MARTIN ALEIDA : WONG BAGUS DENGAN SEMANGAT ELANG RAJAWALI


Marulak T. Siregar

Rabu yang lalu, buku ini sampai di rumah, dan kuputuskan untuk dibaca weekend ini. Tadi pagi pukul 03.00 saya sudahi. Secara pribadi saya belum pernah ketemu penulis, tetapi memang pernah dengar-dengar dari Laeku Jeffar (alm), juga pernah baca karyanya yang lain. Dulu Laeku Jeffar pernah bilang, suatu saat saya mau mengenalkan Lae ke Bang Martin, dan bersyukurlah bisa mengenal sekilas melalui buku ini. Bisa jadi beberapa percikan yang saya tangkap ini adalah hanya sekelumit dari buku yang sangat bernas itu. Sangat banyak topik dan tema di memoar itu, tetapi inilah yang tinggal dalam benakku.
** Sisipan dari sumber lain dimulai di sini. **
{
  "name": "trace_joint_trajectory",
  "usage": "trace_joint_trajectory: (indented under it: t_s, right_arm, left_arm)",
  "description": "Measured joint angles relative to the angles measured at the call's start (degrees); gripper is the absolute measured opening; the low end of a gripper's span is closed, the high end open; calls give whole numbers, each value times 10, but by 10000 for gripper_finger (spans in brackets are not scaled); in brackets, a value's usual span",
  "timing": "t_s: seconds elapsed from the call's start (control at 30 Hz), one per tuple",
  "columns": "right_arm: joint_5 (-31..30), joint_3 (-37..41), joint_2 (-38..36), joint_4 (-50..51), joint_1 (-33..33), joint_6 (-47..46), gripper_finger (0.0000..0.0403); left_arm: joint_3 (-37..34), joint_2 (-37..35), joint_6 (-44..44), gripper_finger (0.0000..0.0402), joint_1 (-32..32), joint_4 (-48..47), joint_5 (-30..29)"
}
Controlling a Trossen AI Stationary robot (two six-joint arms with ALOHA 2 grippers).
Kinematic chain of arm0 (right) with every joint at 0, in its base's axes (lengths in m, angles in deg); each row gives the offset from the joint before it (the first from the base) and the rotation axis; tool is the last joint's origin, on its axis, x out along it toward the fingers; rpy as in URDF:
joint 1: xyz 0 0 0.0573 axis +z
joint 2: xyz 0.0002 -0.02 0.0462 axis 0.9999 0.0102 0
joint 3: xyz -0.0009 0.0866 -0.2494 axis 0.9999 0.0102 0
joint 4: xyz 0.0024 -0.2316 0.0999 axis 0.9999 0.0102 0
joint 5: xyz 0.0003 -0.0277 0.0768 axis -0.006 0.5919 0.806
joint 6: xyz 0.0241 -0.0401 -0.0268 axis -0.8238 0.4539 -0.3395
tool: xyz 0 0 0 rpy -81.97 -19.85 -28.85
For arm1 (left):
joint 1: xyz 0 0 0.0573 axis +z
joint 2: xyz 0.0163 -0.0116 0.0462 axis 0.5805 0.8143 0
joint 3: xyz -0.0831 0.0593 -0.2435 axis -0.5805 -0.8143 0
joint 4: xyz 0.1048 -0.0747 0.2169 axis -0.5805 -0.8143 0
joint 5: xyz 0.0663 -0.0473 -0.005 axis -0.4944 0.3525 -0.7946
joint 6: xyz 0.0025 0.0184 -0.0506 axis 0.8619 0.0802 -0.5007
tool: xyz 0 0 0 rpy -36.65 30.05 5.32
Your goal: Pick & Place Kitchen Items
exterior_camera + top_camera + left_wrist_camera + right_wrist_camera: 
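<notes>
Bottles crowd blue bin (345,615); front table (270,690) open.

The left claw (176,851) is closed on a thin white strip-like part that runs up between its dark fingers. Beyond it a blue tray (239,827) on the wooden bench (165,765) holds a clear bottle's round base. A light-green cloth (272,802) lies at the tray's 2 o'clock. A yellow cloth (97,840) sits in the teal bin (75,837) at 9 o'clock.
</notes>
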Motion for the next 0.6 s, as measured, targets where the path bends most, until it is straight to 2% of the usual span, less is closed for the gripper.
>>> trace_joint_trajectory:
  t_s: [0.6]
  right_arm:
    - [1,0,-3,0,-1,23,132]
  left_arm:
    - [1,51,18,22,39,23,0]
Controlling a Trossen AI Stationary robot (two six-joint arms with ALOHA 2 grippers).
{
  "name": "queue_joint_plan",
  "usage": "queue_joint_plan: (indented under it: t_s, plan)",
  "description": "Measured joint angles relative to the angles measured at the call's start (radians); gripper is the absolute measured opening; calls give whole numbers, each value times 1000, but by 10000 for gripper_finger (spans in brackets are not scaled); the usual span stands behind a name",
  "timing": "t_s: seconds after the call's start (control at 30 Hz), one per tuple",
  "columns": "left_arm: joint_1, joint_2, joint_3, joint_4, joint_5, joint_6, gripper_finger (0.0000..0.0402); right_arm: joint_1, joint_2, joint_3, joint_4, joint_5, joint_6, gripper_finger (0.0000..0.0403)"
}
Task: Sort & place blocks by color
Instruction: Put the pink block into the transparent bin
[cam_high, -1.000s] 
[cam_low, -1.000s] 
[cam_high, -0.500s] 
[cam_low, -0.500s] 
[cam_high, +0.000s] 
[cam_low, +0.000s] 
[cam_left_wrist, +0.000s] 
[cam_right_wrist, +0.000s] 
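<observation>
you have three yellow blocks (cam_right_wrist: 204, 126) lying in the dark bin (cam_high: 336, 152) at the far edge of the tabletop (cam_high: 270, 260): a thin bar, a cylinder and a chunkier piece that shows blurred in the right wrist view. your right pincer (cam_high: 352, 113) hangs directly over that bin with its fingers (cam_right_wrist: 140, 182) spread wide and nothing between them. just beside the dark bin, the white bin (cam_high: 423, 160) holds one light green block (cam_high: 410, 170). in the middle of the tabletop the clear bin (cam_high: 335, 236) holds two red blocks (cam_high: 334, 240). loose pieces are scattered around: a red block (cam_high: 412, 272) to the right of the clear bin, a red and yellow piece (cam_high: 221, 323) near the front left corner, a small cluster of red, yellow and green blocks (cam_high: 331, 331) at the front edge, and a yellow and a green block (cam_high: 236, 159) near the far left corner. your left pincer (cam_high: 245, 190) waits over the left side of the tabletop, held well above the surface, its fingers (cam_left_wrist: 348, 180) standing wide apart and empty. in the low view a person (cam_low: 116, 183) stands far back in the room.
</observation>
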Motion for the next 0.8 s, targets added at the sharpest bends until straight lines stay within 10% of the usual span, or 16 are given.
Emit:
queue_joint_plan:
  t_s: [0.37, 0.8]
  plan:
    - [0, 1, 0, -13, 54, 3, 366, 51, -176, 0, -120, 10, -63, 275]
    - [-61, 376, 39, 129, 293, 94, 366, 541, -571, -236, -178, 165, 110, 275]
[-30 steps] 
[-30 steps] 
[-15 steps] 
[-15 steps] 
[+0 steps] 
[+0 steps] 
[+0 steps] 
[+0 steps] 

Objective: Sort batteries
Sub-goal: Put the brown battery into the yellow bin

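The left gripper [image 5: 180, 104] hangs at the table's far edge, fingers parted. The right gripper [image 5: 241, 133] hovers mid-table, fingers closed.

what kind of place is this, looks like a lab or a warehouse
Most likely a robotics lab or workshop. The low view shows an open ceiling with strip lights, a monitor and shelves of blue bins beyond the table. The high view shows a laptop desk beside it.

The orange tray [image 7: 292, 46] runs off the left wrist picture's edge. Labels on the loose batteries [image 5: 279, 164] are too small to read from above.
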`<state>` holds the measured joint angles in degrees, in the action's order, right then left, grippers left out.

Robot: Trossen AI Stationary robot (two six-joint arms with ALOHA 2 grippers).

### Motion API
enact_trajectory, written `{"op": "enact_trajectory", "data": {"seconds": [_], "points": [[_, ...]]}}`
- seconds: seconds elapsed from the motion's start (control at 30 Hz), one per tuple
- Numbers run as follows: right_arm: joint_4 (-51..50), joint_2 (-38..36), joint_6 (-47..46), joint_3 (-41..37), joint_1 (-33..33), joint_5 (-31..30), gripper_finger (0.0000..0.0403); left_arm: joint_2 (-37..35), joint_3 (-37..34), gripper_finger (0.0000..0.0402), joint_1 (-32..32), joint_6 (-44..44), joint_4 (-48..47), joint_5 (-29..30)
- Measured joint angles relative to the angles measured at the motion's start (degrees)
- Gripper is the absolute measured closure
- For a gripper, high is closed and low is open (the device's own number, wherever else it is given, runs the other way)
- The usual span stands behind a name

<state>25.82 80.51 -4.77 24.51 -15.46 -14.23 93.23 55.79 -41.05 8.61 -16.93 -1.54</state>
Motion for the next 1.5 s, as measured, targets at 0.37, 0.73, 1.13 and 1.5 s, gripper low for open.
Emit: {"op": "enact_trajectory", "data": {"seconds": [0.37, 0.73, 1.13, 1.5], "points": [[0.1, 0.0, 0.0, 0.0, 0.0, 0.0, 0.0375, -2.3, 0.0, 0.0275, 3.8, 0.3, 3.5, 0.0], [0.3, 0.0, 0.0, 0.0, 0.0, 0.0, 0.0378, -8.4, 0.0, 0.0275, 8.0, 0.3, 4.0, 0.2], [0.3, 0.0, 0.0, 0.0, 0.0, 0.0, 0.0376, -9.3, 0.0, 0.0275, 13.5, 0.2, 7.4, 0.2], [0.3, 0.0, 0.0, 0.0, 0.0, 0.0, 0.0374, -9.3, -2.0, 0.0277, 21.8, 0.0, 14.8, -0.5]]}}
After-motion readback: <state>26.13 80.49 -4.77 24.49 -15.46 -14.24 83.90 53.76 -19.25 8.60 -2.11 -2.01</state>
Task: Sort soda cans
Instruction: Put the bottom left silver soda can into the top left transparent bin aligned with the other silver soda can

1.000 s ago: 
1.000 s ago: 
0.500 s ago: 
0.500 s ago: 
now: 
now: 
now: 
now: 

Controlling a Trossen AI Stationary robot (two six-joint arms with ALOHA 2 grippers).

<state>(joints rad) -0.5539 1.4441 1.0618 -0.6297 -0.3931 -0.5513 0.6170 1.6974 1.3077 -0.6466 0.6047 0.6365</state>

Bang Martin dalam bab I membawa kita kepada Tuhan yang ke 100. Dalam memoar ini Bang Martin menamai ban ini dengan Nama Yang Keseratus : Uyan. Sesudah membacanya, saya menyimpulkan menurut versi saya bahwa bang Martin sebenarnya mau mengatakan “Nama (TUHAN) Yang Keseratus” Di dalam wajah bengis orang-orang berseragam hijau / operasi kalong, tak terperikan dialami oleh banyak penulis dan masyarakat Indonesia pada era itu. Dengan gambling Bang Martin membuat perbandingan logis, “Kalau di Jakarta yang sangat dekat dengan pusat kekuasaan dan control saja sedemikian keji bagaimana pula yang ada di luar Jakarta? Tentulah perlakukan lebih sewenang-wenang. Darah yang mengalir sahabatnya, Suami-Istri di sungai Asahan, Darah Mertuanya di aliran bengawan Solo, dan kisah sangat pilu ketika seorang membawa saudaranya sendiri ke dalam lubang pembantaian di NTT. Itulah kebengisan. Teriris hati membacanya, bulu kuduk merinding, tak sanggup membayangkan kekejian itu. Namun ada “Tuhan” yang lain, yang ada bersama korban yaitu Uyan. Ia adalah telaga bening, dimana orang yang tersiksa lahir-batin menemukan dahaga. Tuhan hadir dalam sosok Uyan, tentara yang tidak sempurna secara fisik, tetapi ia menjadi sumber pembasuh luka dan perih para tahanan.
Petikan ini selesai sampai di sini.